Sometimes, I start all over when I don’t like what I write.
Today, I’m slow to put my first words on paper.
The topic for today is trust, growth cue number 7 in my playbook. There are so many angles to write about the topic of trust, and I’m indecisive about which angle to choose.
In my playbook, trust is preceded by alignment and succeeded by show-up. I could have placed trust probably everywhere, but I chose this position deliberately.
Because this is the point where my playbook bridges from being to doing, from thinking to action, from strategy to execution.
“Trust is the glue,” Stephen R. Covey quoted in his book “Speed of Trust.”
He added in his book that “trust is the foundational principle that holds all relationships.”
One of the components where trust plays a pivotal is the future of work.
The future of work is a topic near and dear to my heart.
Already for many years. In 2008, I was part of a group that designed a future of work strategy for the company that employed me.

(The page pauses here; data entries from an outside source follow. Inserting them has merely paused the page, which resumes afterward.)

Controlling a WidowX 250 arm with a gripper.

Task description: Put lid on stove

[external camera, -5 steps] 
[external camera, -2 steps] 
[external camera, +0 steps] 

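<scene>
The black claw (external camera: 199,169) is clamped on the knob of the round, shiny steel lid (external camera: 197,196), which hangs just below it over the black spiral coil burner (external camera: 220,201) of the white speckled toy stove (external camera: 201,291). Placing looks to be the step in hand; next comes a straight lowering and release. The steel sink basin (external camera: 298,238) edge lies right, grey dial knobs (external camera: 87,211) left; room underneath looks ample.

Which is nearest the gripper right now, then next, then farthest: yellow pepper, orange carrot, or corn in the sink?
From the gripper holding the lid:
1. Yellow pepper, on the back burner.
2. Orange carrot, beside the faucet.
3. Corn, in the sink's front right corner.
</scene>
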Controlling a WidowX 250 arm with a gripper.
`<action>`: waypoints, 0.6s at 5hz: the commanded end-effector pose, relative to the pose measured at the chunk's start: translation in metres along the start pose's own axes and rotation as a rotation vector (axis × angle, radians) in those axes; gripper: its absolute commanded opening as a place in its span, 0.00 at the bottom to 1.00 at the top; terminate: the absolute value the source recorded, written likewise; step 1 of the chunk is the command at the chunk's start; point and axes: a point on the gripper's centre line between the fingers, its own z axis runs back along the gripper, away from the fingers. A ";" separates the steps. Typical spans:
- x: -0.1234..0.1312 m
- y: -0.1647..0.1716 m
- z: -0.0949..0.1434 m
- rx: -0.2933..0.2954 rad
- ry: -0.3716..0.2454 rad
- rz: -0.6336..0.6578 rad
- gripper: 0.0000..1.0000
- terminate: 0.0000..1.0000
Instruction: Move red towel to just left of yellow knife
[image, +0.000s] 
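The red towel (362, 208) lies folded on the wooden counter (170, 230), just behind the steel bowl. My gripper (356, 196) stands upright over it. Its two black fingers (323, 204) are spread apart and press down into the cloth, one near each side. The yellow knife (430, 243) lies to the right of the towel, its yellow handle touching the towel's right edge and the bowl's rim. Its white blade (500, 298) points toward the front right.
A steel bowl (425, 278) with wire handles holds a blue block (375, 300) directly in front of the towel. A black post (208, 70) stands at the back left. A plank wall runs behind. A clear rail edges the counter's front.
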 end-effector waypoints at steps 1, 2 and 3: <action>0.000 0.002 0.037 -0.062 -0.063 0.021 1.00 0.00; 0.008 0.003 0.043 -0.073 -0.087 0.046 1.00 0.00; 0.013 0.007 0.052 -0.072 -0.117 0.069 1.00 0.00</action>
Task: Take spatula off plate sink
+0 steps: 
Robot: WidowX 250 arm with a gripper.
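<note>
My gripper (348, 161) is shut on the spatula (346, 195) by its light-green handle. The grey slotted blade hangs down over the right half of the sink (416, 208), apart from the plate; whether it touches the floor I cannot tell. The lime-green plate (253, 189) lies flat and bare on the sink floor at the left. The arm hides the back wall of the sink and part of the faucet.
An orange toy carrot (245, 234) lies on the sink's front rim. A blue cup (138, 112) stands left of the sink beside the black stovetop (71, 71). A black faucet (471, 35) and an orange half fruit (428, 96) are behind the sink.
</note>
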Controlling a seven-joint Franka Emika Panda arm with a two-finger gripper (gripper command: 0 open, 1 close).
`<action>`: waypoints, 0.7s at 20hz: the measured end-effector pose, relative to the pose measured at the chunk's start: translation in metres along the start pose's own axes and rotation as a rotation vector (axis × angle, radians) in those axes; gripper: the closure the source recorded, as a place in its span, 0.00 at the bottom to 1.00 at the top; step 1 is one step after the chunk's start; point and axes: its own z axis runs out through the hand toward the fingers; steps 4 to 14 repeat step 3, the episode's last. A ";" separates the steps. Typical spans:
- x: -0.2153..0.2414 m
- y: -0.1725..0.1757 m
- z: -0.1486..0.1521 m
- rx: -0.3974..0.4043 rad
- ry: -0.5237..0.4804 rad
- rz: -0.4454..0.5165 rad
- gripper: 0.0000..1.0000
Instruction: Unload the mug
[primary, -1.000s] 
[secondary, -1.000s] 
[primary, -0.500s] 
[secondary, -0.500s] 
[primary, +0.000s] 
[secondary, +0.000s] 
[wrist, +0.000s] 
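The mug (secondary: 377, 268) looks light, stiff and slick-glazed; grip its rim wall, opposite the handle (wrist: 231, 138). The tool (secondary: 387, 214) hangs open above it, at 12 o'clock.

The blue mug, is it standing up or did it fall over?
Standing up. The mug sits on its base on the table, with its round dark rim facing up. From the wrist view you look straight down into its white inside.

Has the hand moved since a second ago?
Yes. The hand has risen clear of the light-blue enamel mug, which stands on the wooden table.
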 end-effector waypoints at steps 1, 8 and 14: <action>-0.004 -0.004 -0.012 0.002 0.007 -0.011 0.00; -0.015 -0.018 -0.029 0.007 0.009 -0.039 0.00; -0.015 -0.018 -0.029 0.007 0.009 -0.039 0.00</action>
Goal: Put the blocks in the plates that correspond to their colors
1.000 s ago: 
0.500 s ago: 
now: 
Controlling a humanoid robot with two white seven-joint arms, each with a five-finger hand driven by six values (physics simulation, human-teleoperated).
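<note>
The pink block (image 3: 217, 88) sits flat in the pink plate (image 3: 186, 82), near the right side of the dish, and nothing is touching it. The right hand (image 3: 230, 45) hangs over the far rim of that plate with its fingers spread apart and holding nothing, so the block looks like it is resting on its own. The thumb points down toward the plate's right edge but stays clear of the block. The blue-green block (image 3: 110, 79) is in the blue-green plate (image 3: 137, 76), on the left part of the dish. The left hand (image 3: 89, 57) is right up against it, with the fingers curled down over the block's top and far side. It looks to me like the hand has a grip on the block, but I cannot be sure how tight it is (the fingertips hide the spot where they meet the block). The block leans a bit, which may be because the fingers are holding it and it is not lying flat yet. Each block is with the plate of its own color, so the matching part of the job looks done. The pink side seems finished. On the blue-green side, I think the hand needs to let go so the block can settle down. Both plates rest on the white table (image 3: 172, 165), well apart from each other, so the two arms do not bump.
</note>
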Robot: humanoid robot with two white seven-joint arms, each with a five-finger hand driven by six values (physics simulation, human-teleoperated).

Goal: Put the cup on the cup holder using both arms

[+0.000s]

I dare to say that what we designed and presented was progressive.
We put each employee at the center of our strategy. We advocated for a strategy that was more adaptive to the needs of individuals.
We recommended that the company move away from its ‘one size fits all’ way of looking at work.
It was 2008, and the company was not ready to adopt a more individualized approach.
We were successful with elements like values design, and simplified organizational structures, but the part about tailor-made work profiles for our employees was considered too progressive.
Today, thirteen years later, and in the midst of a pandemic, the topic is hotter than ever but still highly controversial.
And the problem is trust.
We don’t trust our people to do the right thing.
We’re afraid to provide people with the autonomy to do their work as they see fit and make the right decisions in the company’s interest.
We build in controls to ensure we get the outcomes we need.
Control is the opposite of autonomy.
Don’t get me wrong. This model works. It works very well. It’s just sub-optimal. As long as we get what we budgeted, we’re happy.
But we’ll never know how much more would have been possible.
This is the point where leadership gets separated from management.
Leaders are curious to find out what else is possible.
Leaders are willing to take a risk and design an organization that promotes autonomy over control.
Leaders also understand that this vision requires a strong culture, a framework for decision-making, and a talent pipeline.
Leaders invest time in building trust within the organization.
Because they know that trust is the glue between vision and reality.
Your turn: Leader or Manager?
Do more of what makes you happy!
NB. This is the seventh publication in a series of ten connected to the 10 cues in my playbook “MIND.SET.GROW. – 10 life-changing cues for success and significance”.